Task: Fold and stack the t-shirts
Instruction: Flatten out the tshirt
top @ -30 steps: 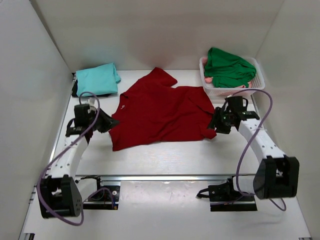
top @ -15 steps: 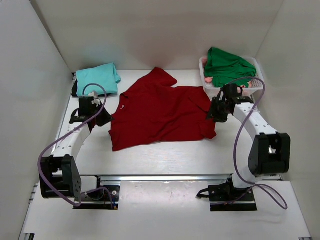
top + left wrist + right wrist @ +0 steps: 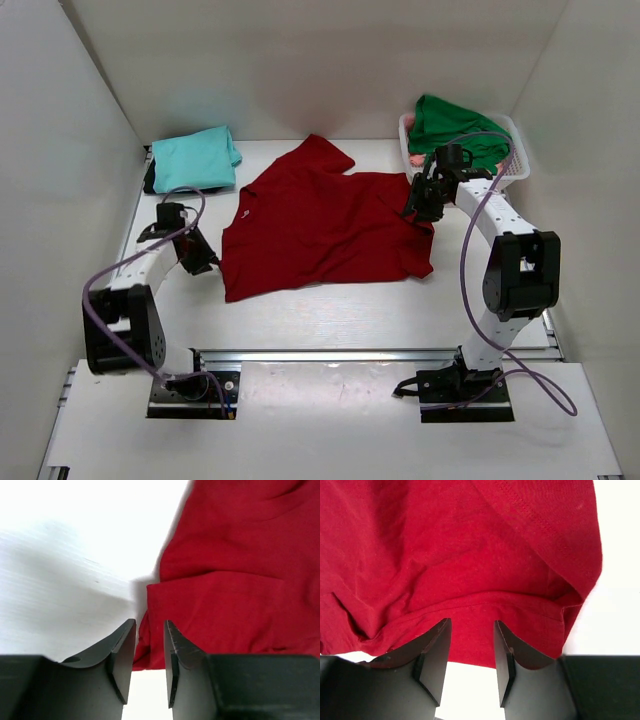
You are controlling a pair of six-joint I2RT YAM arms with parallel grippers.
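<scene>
Dark red t-shirt (image 3: 320,225): spread mostly flat on the table (image 3: 330,310), just beside the white basket (image 3: 440,185) on its left-arm side. 1 sleeve reaches almost to the basket's wall.
Green t-shirt (image 3: 455,130): heaped inside the basket, unfolded.
Teal t-shirt (image 3: 195,158): folded, well apart from the basket, beyond the red shirt's far side from it.
Left gripper (image 3: 150,622): low at the red shirt's edge farthest from the basket. Its jaws stand a narrow slit apart. A doubled cloth corner shows beyond the tips, and nothing is clamped.
Right gripper (image 3: 471,622): just in front of the basket, over the shirt's basket-side sleeve. Its jaws are moderately apart and the stitched hem runs across the gap, not pinched.
Step in hand: probably lining up 2 grips for the 1st fold of 1 shirt out of 3.
Handling: likely light, limp and slightly grippy. It should drape and drag instead of sliding stiffly, and it is not fragile.
Where to hold: the stitched hems at the 2 edges nearest and farthest from the basket, where the thicker cloth gives the tips more to bite.
Risk: catching only 1 layer, or lifting unevenly and bunching the cloth toward the basket.
</scene>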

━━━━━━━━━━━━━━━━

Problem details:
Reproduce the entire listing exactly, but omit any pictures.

Result for this task:
Task: Fold and stack the t-shirts
Instruction: Flatten out the tshirt
top @ -30 steps: 
top @ -15 steps: 
top + left wrist + right wrist @ +0 steps: 
You are controlling a pair of six-joint I2RT YAM arms with parallel grippers.
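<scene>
Dark red t-shirt (image 3: 320,225): spread mostly flat on the table (image 3: 330,310), just beside the white basket (image 3: 440,185) on its left-arm side. 1 sleeve reaches almost to the basket's wall.
Green t-shirt (image 3: 455,130): heaped inside the basket, unfolded.
Teal t-shirt (image 3: 195,158): folded, well apart from the basket, beyond the red shirt's far side from it.
Left gripper (image 3: 150,622): low at the red shirt's edge farthest from the basket. Its jaws stand a narrow slit apart. A doubled cloth corner shows beyond the tips, and nothing is clamped.
Right gripper (image 3: 471,622): just in front of the basket, over the shirt's basket-side sleeve. Its jaws are moderately apart and the stitched hem runs across the gap, not pinched.
Step in hand: probably lining up 2 grips for the 1st fold of 1 shirt out of 3.
Handling: likely light, limp and slightly grippy. It should drape and drag instead of sliding stiffly, and it is not fragile.
Where to hold: the stitched hems at the 2 edges nearest and farthest from the basket, where the thicker cloth gives the tips more to bite.
Risk: catching only 1 layer, or lifting unevenly and bunching the cloth toward the basket.
</scene>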

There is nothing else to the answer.